What the task requires:
Your output should be the lines of the data that follow, reproduced exactly from the first through the line bearing "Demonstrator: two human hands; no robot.".

Provided data:
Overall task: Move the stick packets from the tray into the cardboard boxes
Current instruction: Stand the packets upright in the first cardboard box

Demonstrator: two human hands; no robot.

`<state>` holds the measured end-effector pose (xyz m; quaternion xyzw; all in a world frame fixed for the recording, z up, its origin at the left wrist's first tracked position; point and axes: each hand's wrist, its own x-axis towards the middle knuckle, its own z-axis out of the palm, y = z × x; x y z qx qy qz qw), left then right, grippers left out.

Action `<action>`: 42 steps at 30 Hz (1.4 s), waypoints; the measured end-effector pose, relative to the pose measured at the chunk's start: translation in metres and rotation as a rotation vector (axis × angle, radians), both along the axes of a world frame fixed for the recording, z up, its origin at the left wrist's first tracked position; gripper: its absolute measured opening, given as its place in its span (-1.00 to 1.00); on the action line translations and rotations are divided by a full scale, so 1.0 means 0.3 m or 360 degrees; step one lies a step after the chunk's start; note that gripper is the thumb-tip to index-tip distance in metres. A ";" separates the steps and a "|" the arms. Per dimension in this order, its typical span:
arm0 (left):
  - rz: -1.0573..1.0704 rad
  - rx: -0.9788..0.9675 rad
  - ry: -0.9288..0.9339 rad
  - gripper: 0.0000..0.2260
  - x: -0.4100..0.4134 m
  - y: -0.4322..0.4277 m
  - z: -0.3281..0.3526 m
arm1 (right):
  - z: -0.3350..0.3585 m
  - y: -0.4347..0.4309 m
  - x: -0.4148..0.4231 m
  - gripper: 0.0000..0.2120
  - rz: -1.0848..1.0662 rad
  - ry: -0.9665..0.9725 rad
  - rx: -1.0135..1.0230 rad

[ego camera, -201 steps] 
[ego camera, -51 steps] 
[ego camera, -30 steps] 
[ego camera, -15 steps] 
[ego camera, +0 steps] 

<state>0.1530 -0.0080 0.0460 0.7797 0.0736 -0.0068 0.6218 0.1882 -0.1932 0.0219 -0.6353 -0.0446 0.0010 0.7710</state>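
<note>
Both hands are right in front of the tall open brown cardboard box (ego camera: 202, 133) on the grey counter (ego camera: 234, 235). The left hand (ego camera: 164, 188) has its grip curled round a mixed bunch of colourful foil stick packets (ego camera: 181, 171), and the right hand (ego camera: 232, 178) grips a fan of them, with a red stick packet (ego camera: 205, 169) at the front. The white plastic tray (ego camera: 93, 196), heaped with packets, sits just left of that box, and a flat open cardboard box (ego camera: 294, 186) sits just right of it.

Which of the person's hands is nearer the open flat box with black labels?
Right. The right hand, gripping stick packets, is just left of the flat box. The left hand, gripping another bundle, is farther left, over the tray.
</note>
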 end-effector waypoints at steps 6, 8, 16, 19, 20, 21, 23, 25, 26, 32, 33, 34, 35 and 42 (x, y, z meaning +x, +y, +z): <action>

Task response:
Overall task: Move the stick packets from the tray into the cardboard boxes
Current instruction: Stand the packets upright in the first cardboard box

Demonstrator: two human hands; no robot.

This answer requires no further additions.